Data for processing —
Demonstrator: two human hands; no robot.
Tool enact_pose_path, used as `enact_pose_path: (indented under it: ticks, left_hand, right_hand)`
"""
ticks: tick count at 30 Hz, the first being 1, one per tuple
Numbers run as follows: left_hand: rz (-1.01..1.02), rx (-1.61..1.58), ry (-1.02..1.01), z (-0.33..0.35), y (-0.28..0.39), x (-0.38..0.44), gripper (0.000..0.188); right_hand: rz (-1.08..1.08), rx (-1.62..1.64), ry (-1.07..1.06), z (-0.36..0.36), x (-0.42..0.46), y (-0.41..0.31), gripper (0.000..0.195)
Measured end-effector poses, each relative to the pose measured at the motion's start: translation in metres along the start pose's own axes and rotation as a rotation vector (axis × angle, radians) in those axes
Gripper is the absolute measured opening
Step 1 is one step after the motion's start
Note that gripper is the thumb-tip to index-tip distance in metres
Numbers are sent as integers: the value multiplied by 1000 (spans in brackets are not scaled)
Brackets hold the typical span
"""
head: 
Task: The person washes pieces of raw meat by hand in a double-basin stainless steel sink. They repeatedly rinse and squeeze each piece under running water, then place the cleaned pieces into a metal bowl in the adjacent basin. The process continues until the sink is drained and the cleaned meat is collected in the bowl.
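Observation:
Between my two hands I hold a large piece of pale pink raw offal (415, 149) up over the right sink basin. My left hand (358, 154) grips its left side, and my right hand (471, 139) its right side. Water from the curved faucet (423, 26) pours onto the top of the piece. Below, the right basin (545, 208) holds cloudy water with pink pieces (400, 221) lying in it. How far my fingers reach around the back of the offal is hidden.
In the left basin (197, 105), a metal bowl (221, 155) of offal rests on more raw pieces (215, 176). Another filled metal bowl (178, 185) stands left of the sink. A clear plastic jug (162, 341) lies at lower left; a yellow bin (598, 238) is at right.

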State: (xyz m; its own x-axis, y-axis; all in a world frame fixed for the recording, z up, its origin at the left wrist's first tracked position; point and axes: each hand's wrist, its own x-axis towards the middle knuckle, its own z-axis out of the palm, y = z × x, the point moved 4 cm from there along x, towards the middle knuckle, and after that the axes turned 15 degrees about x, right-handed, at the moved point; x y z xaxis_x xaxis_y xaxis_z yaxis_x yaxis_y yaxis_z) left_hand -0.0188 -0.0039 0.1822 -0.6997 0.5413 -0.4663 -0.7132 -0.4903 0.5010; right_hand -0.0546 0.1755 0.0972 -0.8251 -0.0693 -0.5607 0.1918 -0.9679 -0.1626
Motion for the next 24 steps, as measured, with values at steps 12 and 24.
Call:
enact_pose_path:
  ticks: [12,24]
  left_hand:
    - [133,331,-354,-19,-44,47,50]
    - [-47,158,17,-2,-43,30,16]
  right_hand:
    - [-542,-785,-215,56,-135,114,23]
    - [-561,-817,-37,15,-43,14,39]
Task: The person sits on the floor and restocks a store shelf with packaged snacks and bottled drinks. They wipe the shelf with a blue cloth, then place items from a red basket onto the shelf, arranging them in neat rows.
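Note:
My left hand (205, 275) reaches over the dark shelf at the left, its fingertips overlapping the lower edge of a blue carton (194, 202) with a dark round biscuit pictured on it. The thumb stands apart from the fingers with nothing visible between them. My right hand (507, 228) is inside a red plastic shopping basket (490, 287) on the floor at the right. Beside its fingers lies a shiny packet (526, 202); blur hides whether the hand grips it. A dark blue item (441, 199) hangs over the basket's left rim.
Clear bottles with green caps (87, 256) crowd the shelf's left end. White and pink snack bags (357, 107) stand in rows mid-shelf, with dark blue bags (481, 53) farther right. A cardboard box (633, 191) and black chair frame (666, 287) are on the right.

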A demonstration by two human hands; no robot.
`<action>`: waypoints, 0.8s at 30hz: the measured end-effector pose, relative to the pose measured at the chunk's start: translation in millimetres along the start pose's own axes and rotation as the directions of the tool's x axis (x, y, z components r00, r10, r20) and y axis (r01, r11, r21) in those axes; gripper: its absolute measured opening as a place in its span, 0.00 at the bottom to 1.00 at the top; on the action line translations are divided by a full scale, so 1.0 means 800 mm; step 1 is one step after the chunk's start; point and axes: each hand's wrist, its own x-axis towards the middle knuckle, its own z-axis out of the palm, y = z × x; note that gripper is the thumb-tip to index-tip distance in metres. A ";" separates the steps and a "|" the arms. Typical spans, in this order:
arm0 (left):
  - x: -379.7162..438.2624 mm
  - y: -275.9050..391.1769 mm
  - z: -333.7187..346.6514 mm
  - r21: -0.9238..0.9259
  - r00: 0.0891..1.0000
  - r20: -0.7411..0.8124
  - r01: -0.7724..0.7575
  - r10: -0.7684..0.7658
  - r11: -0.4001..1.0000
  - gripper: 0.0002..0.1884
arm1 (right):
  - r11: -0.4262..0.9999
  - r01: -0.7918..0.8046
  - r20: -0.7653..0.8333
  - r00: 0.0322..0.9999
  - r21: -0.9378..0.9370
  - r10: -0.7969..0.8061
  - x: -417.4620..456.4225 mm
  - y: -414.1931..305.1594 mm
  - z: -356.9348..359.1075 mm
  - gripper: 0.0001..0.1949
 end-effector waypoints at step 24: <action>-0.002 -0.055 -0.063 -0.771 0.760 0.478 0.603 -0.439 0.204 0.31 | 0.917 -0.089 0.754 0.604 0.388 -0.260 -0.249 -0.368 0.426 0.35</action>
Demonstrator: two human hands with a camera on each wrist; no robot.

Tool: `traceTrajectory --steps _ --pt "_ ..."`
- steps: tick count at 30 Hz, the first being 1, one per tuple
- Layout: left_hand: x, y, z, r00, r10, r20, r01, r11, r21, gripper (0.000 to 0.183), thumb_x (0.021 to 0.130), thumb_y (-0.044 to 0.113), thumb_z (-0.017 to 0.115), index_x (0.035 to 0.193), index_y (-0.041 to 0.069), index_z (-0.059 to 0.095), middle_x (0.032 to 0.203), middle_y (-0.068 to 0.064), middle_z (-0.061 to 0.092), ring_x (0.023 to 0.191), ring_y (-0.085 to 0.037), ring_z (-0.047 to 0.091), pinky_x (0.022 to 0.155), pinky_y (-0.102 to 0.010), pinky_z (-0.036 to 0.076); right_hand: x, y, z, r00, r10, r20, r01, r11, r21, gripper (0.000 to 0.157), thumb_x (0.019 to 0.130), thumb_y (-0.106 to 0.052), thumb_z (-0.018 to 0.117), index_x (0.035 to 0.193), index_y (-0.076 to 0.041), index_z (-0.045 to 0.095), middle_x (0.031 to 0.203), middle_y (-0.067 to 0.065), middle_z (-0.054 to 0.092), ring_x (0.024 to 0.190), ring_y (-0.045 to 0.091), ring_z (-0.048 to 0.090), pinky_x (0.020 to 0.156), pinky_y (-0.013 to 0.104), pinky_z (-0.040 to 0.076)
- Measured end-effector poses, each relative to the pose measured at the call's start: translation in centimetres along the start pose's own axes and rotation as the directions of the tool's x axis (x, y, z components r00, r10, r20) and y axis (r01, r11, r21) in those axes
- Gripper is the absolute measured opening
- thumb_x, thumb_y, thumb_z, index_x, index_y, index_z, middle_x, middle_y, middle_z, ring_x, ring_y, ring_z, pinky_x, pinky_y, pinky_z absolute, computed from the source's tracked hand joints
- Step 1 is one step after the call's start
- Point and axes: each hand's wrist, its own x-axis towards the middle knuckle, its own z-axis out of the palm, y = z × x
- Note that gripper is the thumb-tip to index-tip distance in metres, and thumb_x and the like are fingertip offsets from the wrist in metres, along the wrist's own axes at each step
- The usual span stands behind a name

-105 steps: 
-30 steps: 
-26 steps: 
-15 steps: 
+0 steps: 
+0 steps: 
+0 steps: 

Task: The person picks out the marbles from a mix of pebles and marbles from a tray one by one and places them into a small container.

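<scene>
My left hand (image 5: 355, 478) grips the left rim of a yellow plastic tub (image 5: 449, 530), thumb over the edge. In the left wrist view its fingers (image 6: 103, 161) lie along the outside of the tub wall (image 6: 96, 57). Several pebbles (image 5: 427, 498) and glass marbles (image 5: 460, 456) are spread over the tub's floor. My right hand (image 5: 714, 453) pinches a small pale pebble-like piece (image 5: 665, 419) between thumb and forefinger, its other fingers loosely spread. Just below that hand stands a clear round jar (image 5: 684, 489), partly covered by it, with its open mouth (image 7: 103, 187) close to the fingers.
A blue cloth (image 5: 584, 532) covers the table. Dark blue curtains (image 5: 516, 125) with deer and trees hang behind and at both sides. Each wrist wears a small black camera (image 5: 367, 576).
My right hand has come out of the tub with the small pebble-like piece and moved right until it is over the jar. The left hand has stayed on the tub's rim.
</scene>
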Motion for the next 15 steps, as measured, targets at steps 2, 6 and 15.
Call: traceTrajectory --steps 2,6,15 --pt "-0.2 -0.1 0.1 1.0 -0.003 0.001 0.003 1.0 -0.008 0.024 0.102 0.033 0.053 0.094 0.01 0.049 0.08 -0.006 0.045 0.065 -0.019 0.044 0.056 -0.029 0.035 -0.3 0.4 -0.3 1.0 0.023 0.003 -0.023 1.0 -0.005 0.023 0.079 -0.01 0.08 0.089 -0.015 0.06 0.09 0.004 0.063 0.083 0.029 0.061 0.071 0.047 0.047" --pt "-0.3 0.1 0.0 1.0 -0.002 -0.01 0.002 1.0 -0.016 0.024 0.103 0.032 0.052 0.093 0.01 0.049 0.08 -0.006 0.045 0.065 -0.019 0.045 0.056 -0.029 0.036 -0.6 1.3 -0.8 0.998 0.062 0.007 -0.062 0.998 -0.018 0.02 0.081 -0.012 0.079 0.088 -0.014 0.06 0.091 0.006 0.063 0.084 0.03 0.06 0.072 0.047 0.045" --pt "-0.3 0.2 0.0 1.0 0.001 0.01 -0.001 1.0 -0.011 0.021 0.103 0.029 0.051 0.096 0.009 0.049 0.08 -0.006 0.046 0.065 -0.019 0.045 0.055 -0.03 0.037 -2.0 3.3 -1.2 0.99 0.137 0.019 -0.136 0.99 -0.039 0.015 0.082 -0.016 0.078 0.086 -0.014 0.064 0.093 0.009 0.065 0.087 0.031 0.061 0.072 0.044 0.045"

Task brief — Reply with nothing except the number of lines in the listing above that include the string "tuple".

Exercise solution — 2